Ich habe unterdessen auch noch Theaterbewerbungen geschrieben, aber da verdient man ja eh meistens nichts, daher war ab dem Moment meine Aufmerksamkeit bei „Wer wird Millionär?“ – Und dann bekam ich einen Regieassistentenjob, mal so zusätzlich, und dann bekam ich eine Rolle in einem anderen Theaterstück. Beides hat kein Geld eingebracht, aber ich war ja eh auf „Wer wird Millionär?“ konzentriert. Damit wollte ich Geld verdienen. Aber ich war bester Stimmung, weil ich eine Lösung für meine Probleme gefunden hatte und daher habe ich auch wieder positive Dinge angezogen.

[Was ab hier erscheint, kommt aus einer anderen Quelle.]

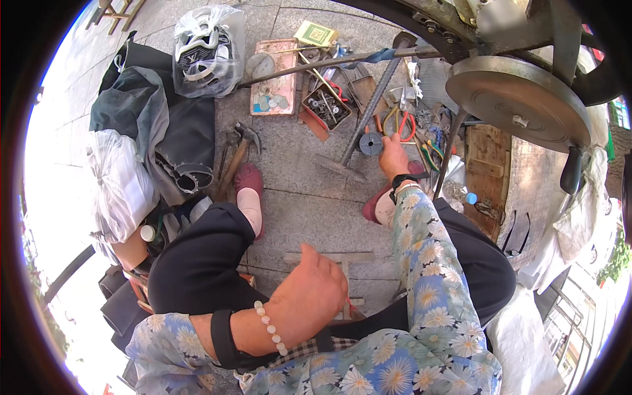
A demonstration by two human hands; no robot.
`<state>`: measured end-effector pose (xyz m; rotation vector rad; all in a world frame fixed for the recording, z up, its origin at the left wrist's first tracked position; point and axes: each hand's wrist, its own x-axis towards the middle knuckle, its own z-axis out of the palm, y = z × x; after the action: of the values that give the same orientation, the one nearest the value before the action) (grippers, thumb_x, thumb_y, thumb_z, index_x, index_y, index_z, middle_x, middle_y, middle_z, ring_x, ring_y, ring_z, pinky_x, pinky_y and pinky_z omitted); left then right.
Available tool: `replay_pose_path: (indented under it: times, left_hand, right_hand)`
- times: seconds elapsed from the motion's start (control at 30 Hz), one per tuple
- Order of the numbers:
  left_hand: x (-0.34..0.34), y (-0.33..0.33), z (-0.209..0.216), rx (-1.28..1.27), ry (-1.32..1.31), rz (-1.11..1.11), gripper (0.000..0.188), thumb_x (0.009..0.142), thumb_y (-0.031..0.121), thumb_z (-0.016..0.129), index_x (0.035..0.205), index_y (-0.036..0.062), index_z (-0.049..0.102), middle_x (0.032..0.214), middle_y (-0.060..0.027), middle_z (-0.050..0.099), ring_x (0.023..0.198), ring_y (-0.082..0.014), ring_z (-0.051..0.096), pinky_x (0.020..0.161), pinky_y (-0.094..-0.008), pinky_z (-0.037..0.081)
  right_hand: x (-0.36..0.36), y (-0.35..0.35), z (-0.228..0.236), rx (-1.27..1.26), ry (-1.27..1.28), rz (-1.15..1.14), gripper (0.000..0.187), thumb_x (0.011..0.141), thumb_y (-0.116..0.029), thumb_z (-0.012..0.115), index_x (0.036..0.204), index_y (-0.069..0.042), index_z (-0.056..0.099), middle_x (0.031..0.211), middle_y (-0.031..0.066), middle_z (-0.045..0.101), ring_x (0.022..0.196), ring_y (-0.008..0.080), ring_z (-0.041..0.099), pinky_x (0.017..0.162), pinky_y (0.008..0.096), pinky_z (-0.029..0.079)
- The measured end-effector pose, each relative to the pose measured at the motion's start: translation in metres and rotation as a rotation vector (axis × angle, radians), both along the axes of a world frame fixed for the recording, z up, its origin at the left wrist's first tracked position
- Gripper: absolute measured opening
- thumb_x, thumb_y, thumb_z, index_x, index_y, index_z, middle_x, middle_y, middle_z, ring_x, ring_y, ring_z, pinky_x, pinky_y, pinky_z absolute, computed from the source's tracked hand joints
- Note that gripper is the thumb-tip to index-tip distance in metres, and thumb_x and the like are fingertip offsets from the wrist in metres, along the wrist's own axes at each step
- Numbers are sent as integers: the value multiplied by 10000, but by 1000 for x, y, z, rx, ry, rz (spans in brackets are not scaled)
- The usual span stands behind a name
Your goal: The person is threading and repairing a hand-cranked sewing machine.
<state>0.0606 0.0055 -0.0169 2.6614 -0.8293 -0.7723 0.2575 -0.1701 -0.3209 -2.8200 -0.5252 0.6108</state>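
Head view is showing a ribbed dark steel post slanting over grey stone paving, its flat bar foot resting at the lower end. Left of the post, room for moving is stretching across the paving to a wooden-handled claw hammer and a maroon shoe. Right of the post, room is narrowing among a red-handled metal tool and a brown wooden board, while a large dark metal wheel is overhanging that side. Beside the post's lower part, on its right, a dark grey round spool is sitting, its flat, centre-holed end facing up toward the camera and its long axis running roughly along the line of sight; the exact tilt I cannot tell. At the spool's right edge the right hand is bunching its fingers narrow; whether they are gripping it I cannot tell. Nearer the body, well apart from the post, the left hand is curling its fingers inward; their contents I cannot tell.
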Motion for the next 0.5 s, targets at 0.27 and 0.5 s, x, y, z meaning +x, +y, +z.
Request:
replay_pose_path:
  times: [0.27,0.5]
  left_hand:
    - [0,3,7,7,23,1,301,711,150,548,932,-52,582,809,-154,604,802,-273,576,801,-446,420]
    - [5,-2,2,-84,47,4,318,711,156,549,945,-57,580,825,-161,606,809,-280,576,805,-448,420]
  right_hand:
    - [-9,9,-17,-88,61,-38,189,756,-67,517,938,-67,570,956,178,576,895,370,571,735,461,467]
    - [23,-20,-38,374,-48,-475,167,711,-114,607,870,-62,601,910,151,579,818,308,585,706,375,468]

Zwei Tage vor der Aufzeichung der Sendung rief mich dann die Statistenführerin der Städtischem Bühnen an und sagte, sie würde mich gerne für ein Vorsprechen bei der Oper einladen und zwar genau an dem Tag, an dem die Aufzeichnung sei. Sie gab mir auch eine Urzeit und ich wusste einfach nicht, ob ich das schaffen würde oder nicht und fragte noch, ob ich evtl. einen anderen Termin bekommen könnte. Darauf sie: Das ist ein weltberühmter Regisseur, welcher extra für dieses Casting nach Köln kommt, da kann ich nicht einfach die Urzeit verschieben!!!! Ich: „Ok, ich krieg das irgendwie hin.“ Es ging um eine Sprechrolle in der Oper und sie fand, ich würde da ganz gut drauf passen. Und ich denke mir: „Tztztz, weltbekannte Opernregisseur!!! Was nützt mir denn so was? Theater oder Film, das brauche ich!“ ( little did I know...)

Am Tag der Aufzeichnung, hab ich es dann irgendwie mit Betteln und Flehen geschafft mich zur erwünschten Urzeit von „Wer wird Millionär?“ los zu eisen und zu dem Casting zu gehen. Ich wollte nicht bei dem Casting sein und ich hatte auch keine Lust auf die Rolle. Wozu auch, ich hatte ja schon eine Rolle und die Regieassistenz außerdem! Ich war im Endeffekt da, weil ich zugesagt hatte. Für jede Rolle waren 3 Schauspieler geladen, es musste nur Text vorgesprochen werden, der auch in der Oper vor kam und die Texte wurden einem auf Zetteln ausgehändigt. Es musste nur gecheckt werden, ob man laut genug sprechen kann. Ich konnte und hab die Rolle bekommen. Wollte dann aber sofort wieder zu „Wer wird Millionär?“ – War auch rechtzeitig wieder da und wie sich heraus stellte, kam ich eh nicht mehr dran, sondern die Runde wurde an einem weiteren Aufzeichnungstag fortgesetzt.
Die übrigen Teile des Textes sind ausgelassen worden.